• [WORK TASK]
Check each line below for the word "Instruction" and give the count alone.

• [AVAILABLE RECORDS]

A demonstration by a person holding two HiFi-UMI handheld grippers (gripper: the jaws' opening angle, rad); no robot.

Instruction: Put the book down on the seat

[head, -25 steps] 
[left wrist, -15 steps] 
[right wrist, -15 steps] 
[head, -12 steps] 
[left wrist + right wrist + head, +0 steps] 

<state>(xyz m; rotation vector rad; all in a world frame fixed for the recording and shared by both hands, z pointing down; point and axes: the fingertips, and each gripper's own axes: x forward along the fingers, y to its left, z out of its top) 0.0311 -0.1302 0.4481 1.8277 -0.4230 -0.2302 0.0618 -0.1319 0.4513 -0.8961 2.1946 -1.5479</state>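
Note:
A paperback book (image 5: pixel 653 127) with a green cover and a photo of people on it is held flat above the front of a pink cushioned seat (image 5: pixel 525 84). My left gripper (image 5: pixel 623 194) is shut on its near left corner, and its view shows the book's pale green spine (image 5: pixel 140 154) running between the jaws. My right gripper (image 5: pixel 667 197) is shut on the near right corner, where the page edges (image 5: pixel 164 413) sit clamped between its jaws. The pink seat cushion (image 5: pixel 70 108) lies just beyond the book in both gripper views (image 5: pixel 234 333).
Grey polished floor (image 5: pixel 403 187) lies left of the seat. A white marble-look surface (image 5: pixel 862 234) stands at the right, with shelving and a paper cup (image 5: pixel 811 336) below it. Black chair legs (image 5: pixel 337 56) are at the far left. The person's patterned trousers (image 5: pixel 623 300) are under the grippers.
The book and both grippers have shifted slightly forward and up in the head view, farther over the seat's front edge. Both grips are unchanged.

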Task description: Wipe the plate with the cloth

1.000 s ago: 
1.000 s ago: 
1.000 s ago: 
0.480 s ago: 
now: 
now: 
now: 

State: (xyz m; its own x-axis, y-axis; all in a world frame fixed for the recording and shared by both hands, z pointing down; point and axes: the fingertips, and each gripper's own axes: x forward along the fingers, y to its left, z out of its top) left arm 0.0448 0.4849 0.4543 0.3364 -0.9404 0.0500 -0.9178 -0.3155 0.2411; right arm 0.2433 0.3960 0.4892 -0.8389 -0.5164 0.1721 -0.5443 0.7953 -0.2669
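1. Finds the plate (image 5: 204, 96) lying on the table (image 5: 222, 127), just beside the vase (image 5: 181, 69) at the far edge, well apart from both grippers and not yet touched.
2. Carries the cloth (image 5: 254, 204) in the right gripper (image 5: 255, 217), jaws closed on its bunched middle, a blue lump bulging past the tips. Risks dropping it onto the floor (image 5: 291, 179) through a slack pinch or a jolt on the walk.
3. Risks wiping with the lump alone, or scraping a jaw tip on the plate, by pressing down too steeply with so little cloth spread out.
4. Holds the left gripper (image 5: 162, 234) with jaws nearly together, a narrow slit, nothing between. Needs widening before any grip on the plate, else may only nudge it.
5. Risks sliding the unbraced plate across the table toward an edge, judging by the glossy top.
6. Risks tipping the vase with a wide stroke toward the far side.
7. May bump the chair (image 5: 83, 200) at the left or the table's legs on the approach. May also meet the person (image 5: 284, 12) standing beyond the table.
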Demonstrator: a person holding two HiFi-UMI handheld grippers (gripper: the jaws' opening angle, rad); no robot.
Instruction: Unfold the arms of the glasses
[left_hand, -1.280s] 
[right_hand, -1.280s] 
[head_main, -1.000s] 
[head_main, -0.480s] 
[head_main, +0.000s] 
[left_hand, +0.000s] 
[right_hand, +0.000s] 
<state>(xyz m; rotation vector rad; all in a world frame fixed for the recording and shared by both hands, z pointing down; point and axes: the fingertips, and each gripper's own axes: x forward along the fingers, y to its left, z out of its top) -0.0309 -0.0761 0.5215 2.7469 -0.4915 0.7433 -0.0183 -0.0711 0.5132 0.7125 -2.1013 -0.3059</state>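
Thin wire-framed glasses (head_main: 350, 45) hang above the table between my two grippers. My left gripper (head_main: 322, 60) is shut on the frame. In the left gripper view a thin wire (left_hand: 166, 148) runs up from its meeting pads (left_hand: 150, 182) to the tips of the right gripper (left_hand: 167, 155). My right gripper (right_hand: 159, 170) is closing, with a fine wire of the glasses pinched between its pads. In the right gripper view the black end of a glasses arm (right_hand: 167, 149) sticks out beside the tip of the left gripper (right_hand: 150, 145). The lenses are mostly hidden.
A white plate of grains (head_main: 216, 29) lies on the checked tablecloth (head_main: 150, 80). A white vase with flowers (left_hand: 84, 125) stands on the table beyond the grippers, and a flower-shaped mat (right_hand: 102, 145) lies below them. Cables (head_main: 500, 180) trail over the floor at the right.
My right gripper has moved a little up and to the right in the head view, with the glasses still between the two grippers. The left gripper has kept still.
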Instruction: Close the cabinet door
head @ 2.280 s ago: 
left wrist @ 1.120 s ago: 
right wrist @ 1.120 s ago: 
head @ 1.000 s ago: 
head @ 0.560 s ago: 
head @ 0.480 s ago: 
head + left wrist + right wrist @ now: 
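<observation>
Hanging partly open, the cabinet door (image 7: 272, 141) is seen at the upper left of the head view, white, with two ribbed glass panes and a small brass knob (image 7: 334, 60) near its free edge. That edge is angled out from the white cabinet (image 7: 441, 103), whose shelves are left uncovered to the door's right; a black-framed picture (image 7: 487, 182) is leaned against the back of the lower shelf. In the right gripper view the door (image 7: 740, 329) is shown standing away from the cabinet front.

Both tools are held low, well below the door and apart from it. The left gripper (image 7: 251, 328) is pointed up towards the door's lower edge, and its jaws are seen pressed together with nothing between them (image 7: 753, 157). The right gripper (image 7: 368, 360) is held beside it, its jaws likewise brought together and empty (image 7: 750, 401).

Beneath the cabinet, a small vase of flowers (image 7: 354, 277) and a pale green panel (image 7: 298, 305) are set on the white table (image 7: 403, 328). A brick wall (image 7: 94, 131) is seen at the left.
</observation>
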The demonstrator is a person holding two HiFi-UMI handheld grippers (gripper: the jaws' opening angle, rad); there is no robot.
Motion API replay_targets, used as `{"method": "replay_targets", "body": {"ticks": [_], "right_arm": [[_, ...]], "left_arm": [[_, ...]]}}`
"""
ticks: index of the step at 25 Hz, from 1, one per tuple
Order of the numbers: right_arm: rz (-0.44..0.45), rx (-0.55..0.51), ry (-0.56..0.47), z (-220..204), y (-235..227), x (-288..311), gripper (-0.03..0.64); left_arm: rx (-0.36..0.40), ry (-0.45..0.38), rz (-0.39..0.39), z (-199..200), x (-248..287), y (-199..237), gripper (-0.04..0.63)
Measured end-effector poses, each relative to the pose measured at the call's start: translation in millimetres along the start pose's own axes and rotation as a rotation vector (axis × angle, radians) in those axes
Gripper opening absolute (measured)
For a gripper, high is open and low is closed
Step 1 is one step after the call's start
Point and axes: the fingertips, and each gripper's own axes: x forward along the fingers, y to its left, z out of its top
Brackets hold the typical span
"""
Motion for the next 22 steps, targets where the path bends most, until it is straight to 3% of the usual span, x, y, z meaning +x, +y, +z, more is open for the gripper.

• [FINAL ANSWER]
3